Data block: Begin
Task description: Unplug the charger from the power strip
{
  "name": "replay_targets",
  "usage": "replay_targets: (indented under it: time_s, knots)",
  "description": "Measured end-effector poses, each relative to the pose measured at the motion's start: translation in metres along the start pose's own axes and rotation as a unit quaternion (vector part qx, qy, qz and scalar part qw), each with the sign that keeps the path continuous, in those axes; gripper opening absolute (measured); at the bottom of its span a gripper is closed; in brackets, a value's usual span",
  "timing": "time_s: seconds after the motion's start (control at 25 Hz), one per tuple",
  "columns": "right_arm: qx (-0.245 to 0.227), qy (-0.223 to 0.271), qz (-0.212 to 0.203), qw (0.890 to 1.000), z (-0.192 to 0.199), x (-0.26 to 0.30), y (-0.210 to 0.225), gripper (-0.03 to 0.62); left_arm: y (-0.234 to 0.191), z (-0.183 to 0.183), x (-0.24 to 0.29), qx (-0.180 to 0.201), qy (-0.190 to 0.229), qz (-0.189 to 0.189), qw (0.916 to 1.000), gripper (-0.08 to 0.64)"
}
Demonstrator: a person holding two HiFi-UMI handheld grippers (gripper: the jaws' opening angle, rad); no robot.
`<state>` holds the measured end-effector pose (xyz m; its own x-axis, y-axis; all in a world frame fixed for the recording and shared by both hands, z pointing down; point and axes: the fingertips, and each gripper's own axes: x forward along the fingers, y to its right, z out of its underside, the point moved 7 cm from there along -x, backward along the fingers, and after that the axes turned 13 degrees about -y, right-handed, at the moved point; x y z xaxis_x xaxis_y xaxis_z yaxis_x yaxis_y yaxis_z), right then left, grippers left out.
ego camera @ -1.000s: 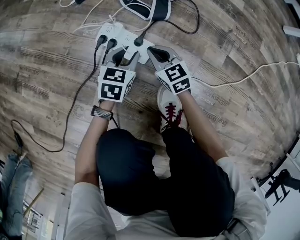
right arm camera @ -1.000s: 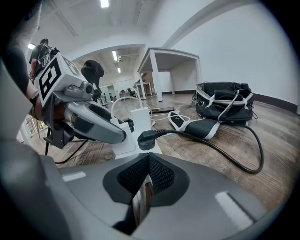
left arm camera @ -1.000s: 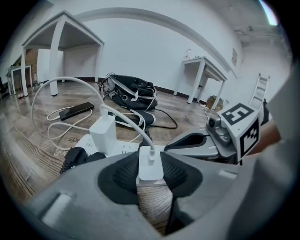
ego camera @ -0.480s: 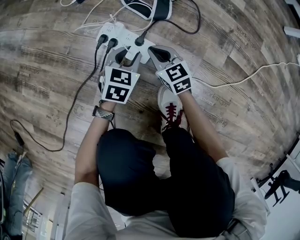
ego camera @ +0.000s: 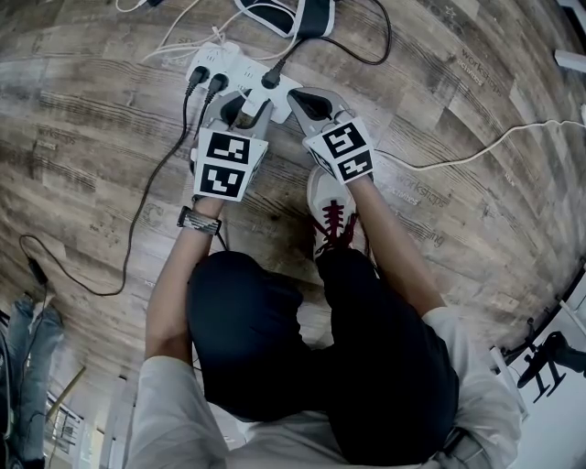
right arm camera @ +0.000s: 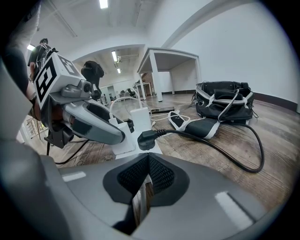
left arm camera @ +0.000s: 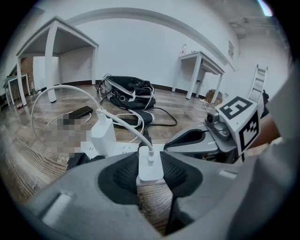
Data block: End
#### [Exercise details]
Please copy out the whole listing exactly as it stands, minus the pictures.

#### [Result]
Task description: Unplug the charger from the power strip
{
  "name": "replay_targets",
  "usage": "replay_targets: (indented under it: time_s, knots)",
  "description": "Measured end-effector poses, each relative to the pose measured at the motion's start: translation in metres along the start pose's own axes and rotation as a unit quaternion (vector part qx, qy, qz and scalar part qw), each with the sign that keeps the path continuous, in those axes; gripper opening absolute (measured); at the bottom of its span a gripper is closed; in brackets, a value's usual span",
  "timing": "time_s: seconds after the motion's start (control at 25 Hz), one per tuple",
  "columns": "right_arm: qx (-0.245 to 0.227), qy (-0.223 to 0.271), qz (-0.212 to 0.203), qw (0.890 to 1.000), z (-0.192 to 0.199), x (-0.26 to 0.30), y (-0.210 to 0.225), gripper (-0.03 to 0.62); left_arm: y (-0.234 to 0.191), z (-0.183 to 0.183), x (-0.24 to 0.29), qx (-0.180 to 0.201), qy (-0.190 to 0.229), qz (-0.189 to 0.189), qw (0.916 to 1.000), gripper (-0.08 to 0.64)"
}
Demonstrator: a person holding two HiFi-UMI handheld grippers (gripper: the jaws' opening angle, rad); no robot.
`<state>` holds the measured end-effector pose (xyz m; its own x-axis, y-axis; all in a world frame fixed for the recording and shared by both hands, z pointing down; point and axes: the fingertips, and each gripper's own axes: x forward along the fingers, y to its right, z out of its underside, the point moved 7 cm from there along -x, backward along the fingers, and after that the axes turned 13 degrees about -y, right-handed, at the moved point; x y z xaxis_x xaxis_y xaxis_z yaxis_x yaxis_y yaxis_z), right then left, grippers left out.
ego camera @ -1.000s: 
right arm camera @ -1.000s: 
left arm camera @ -1.000s: 
ego camera @ -0.480s: 
ego camera @ +0.000s: 
right arm camera @ +0.000s: 
left arm camera @ +0.000s: 

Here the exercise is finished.